Exercise brief =>
Report each line of the data that contains the string "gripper".

•••••

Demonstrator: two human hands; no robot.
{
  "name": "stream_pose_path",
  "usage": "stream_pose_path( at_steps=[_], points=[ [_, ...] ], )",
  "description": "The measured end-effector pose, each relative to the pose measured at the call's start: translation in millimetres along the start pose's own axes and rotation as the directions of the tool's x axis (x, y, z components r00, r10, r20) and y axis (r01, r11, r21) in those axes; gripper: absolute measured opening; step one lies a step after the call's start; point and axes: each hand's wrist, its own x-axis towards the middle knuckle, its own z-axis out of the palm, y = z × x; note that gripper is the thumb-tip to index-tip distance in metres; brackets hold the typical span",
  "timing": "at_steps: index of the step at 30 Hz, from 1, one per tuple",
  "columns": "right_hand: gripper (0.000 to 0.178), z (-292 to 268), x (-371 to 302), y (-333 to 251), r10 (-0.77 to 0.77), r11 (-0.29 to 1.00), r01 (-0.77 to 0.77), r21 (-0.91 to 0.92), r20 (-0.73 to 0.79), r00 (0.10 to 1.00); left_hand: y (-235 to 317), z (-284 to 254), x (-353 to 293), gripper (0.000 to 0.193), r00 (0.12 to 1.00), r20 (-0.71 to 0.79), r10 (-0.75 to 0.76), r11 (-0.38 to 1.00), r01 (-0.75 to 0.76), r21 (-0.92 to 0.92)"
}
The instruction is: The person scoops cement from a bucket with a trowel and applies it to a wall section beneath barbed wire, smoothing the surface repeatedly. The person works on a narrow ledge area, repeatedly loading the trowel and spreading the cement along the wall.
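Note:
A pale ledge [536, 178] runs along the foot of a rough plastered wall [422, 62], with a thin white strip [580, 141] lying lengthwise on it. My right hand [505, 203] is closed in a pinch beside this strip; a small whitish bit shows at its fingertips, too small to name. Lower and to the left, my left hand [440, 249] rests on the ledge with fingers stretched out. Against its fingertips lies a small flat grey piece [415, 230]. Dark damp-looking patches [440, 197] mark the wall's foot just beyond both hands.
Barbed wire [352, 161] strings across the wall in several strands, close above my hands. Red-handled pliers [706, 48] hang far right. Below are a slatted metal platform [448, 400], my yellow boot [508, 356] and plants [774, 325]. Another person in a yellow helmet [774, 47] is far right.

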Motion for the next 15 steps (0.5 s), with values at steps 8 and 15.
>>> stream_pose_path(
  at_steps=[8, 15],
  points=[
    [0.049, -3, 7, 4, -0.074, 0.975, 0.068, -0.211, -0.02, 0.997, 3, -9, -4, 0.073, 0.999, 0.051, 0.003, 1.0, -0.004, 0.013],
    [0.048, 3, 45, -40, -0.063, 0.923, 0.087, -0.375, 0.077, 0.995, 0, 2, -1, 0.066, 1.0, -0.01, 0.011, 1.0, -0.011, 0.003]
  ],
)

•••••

Reply to the exercise =>
  "description": "The measured end-effector pose, each relative to the pose measured at the call's start: translation in millimetres along the start pose's own axes and rotation as the directions of the tool's x axis (x, y, z components r00, r10, r20) and y axis (r01, r11, r21) in those axes; gripper: absolute measured opening; step one lies a step after the call's start; point and axes: each hand's wrist, its own x-axis towards the middle knuckle, its own z-axis out of the palm, y = z × x; note that gripper is the thumb-tip to index-tip distance in metres; brackets hold the typical span",
  "columns": "right_hand: gripper (0.000 to 0.178), z (-292 to 268), x (-371 to 302), y (-333 to 251), r10 (-0.77 to 0.77), r11 (-0.29 to 1.00), r01 (-0.77 to 0.77), r21 (-0.91 to 0.92), r20 (-0.73 to 0.79), r00 (0.10 to 1.00); left_hand: y (-235 to 317), z (-284 to 254), x (-353 to 293), gripper (0.000 to 0.193), r00 (0.12 to 1.00), r20 (-0.71 to 0.79), r10 (-0.75 to 0.76), r11 (-0.38 to 1.00), r01 (-0.75 to 0.76), r21 (-0.92 to 0.92)"

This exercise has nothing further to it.